# [TO DO]
Instruction for the entries below: return the part that opens with the line containing "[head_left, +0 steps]" and closes with the line containing "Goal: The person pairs", exactly, and no pictures.

# [DATA TO PROCESS]

###

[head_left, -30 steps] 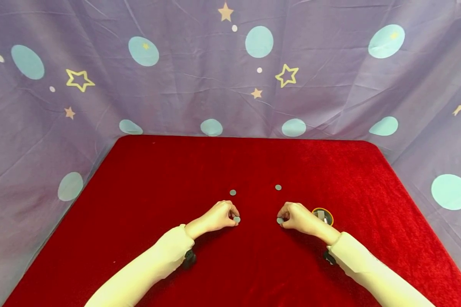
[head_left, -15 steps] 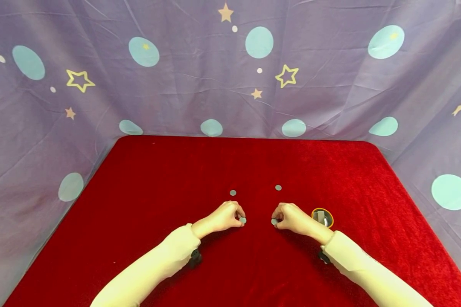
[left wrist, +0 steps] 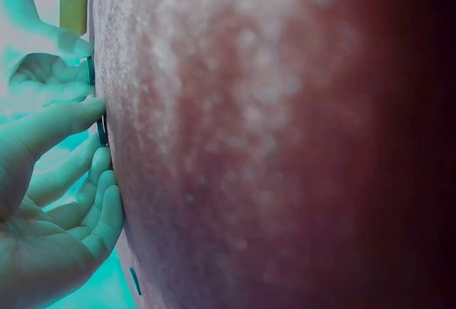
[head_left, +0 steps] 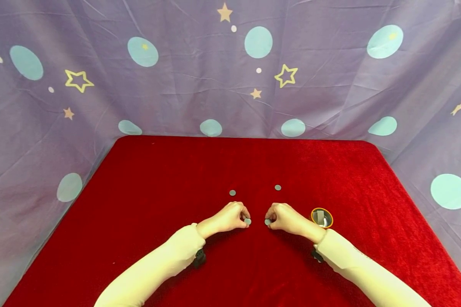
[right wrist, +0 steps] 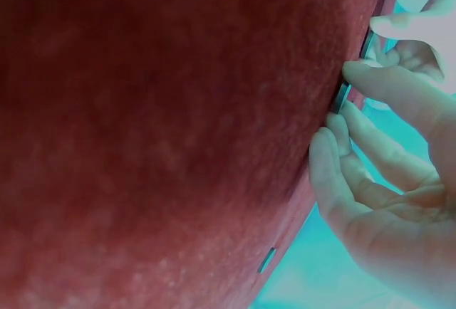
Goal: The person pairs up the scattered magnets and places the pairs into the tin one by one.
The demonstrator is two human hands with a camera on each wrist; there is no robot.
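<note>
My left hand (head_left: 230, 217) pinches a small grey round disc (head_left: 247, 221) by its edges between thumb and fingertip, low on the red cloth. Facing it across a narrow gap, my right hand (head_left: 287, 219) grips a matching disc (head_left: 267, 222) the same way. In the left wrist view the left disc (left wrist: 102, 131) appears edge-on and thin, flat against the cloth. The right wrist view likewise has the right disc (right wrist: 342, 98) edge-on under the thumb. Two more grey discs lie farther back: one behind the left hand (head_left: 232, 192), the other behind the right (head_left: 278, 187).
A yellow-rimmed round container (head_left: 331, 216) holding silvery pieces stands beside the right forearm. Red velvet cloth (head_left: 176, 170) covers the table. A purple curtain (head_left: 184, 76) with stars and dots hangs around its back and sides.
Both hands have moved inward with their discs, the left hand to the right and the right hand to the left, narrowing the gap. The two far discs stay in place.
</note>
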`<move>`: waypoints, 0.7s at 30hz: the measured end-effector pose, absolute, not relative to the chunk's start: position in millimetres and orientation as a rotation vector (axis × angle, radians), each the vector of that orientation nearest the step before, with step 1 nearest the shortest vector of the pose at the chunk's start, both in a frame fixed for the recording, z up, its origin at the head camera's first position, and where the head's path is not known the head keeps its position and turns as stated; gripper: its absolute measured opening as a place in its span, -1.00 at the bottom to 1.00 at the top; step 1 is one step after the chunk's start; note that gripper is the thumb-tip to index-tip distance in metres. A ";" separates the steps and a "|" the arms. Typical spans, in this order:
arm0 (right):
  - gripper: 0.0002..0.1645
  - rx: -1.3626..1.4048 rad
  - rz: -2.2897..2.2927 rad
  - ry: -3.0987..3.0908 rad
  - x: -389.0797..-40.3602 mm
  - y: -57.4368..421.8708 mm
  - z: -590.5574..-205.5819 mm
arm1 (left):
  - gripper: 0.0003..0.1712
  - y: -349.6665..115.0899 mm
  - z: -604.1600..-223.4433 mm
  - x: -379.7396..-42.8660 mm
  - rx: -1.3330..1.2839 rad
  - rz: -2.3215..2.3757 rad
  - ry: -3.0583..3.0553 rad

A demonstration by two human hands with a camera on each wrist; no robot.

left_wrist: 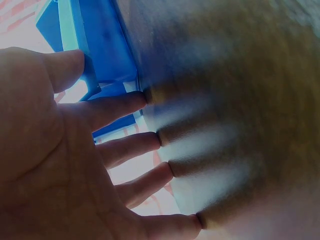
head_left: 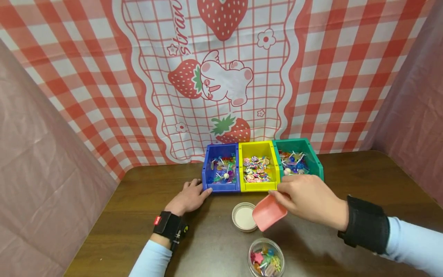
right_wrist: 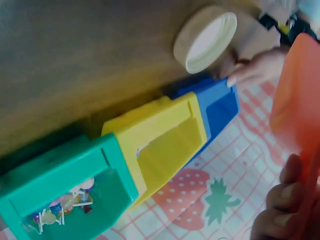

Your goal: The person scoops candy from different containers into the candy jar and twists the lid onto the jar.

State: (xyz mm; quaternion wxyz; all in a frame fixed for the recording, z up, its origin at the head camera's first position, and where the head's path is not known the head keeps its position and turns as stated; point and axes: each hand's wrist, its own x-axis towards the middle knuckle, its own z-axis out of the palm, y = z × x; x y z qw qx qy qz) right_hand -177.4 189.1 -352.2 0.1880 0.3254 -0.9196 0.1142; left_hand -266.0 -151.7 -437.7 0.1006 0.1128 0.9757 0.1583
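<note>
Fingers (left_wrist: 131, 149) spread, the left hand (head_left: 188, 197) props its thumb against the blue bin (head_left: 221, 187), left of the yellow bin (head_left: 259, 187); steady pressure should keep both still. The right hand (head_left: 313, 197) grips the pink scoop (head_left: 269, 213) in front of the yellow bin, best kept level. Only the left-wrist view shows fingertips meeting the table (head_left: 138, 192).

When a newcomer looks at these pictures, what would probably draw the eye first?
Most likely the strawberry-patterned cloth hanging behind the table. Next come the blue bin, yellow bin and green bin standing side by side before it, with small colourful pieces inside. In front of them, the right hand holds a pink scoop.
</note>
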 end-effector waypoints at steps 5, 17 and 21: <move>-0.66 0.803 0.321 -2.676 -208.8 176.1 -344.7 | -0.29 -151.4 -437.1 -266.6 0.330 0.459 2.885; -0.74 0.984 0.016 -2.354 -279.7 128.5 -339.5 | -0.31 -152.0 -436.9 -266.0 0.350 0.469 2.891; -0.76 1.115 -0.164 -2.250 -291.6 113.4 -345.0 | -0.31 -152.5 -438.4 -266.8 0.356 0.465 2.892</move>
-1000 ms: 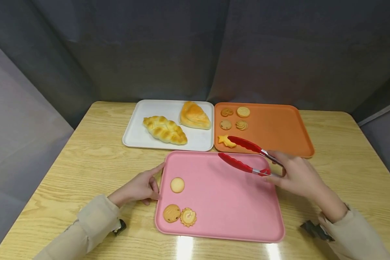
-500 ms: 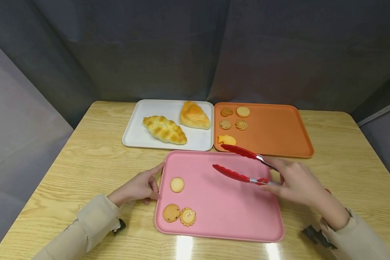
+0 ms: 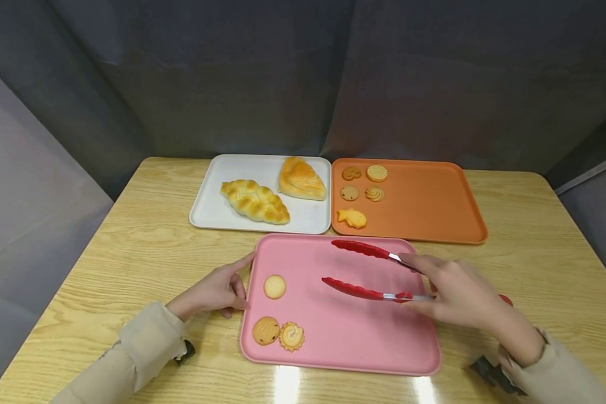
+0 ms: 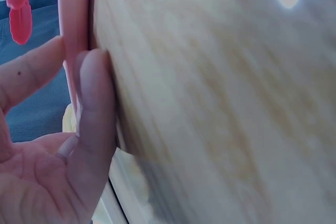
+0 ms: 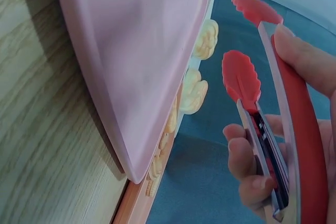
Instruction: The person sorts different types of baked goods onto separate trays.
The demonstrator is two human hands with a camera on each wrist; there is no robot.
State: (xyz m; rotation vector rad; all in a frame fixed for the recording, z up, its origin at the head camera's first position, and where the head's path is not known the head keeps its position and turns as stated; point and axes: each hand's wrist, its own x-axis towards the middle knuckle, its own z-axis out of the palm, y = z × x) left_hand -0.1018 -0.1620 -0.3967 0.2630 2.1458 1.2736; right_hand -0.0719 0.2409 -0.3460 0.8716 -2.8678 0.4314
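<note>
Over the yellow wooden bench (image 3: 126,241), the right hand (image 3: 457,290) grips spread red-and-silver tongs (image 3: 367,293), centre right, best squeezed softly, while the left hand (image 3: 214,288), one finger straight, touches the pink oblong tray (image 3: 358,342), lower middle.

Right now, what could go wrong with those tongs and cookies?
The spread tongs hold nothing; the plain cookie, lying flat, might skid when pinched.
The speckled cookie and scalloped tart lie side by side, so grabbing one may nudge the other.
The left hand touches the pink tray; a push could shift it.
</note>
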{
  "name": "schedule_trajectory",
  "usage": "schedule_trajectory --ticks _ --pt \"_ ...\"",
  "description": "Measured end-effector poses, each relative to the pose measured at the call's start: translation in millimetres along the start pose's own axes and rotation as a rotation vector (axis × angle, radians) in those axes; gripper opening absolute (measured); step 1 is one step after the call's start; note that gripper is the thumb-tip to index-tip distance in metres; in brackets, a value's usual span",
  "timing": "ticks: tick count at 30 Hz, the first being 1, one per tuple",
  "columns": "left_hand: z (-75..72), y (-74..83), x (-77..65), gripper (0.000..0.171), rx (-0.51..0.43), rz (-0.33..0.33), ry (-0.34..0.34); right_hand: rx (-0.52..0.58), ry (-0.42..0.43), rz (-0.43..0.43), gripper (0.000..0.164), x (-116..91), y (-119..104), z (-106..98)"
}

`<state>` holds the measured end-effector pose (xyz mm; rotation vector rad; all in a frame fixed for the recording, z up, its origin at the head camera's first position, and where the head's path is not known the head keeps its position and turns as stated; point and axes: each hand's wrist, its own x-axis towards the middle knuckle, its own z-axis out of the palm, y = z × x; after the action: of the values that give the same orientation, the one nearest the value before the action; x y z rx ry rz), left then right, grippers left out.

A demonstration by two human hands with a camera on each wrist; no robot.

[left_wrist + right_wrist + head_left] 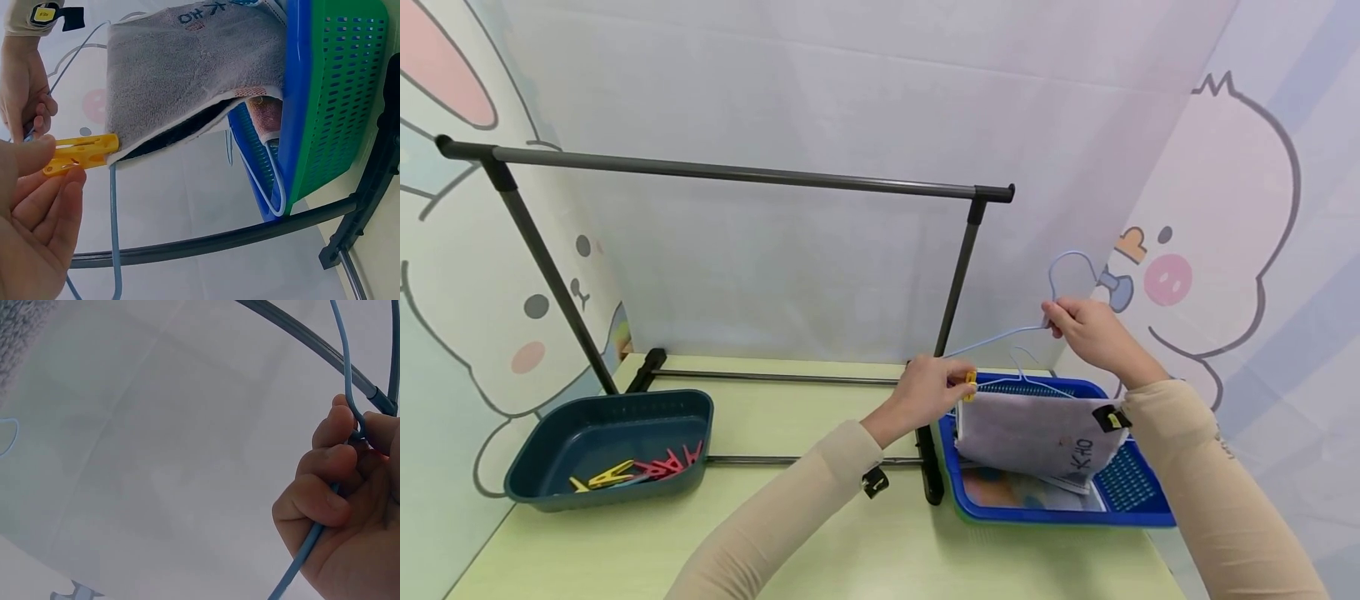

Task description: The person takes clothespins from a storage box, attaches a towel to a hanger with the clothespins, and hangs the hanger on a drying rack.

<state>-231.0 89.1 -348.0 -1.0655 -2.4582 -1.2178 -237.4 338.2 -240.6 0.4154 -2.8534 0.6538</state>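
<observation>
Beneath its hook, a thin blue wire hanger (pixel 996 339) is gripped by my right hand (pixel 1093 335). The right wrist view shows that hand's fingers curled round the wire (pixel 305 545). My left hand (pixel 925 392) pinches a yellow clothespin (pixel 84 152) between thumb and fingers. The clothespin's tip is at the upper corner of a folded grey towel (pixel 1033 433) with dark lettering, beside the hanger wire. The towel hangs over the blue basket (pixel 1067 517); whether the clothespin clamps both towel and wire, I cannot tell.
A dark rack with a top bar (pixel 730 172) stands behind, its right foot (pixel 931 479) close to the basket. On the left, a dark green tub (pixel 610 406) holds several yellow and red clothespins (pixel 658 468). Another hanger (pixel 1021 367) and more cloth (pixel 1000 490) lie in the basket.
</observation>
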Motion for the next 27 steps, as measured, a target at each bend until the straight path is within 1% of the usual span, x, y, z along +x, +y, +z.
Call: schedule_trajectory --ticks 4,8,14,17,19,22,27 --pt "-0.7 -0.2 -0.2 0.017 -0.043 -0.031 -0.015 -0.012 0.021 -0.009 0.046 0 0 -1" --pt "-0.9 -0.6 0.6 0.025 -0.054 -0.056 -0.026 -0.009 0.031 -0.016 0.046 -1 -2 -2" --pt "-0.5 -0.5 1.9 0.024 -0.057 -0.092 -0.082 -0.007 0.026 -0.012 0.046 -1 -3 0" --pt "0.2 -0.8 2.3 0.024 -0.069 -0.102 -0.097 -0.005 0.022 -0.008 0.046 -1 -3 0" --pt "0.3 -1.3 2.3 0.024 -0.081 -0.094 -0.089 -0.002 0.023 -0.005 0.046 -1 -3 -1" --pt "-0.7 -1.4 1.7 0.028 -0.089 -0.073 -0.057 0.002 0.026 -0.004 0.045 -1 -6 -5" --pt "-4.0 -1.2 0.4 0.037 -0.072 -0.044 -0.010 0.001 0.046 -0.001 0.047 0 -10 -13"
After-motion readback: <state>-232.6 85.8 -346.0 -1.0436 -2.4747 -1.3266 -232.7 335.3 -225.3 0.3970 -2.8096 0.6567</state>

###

# [TASK ANSWER]
[head_left, +0 steps] 
[right wrist, +0 steps] 
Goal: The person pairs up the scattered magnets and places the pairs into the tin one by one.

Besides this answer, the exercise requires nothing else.